I’m not much of a prayer warrior. I’m more of a Joshua. I’m an action kind of guy. I like to dance…preferable with a broomstick in hand. Unfortunately, without prayer, action is useless…and vice versa…without action, prayer is useless. The two go hand-in-hand. Out on stage, an actor’s performance is reliant upon the talented men and women backstage. However, without the performer, there really isn’t a need for talented men and women backstage. In battle, the soldier has to squeeze the clacker to detonate the mine. However, if a courageous soldier doesn’t crawl into the kill zone to determine whether or not the enemy has turned the mines around, the clacking soldier may just clack himself.

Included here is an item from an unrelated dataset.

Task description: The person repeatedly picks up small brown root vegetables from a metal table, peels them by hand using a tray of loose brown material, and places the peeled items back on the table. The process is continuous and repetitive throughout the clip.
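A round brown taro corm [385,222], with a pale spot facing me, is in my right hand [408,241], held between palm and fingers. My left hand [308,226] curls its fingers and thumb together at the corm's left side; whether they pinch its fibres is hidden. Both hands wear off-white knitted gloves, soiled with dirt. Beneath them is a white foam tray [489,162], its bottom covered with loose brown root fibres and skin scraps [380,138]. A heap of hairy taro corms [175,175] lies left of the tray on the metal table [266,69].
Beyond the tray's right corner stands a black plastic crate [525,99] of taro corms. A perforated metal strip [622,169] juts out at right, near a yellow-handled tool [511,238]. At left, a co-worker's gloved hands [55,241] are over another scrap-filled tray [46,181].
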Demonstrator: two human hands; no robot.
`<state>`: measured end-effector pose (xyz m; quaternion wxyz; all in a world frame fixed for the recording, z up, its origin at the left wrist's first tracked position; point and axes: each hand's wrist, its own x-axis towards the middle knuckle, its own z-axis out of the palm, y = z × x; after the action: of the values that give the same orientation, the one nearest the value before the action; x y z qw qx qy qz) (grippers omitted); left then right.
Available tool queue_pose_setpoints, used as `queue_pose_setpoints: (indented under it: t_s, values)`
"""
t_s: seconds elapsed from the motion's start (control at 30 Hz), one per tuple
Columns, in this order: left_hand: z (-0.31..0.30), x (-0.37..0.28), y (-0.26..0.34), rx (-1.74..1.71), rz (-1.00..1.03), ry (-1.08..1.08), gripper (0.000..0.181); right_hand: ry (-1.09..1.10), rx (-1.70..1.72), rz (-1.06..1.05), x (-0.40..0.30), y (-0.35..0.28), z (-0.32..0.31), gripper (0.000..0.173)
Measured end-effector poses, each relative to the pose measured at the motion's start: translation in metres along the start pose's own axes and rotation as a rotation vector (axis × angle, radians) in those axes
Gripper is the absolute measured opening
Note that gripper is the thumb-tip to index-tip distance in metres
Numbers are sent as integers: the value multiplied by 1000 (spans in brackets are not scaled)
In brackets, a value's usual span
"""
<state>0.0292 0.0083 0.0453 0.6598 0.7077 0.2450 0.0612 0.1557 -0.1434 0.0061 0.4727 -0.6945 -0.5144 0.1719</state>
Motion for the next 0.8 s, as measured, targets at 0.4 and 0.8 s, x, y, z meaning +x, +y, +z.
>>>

All in all, the battles we fight on the battlefield are only the tip of the iceberg. The larger battle lies below the surface. We are fighting against so much more than the Amalekites. In order to be successful in battle, we need those prayer warriors—those behind-the-scenes individuals standing on a nearby hill, raising their arms to God. We need to recognize that there are spiritual battles occurring simultaneously with our physical battles…and that we fight those battles through prayer.
“For our struggle is not against flesh and blood, but against the rulers, against the authorities, against the powers of this dark world and against the spiritual forces of evil in the heavenly realms. And pray in the Spirit on all occasions with all kinds of prayers and requests. With this in mind, be alert and always keep on praying for all the Lord’s people.”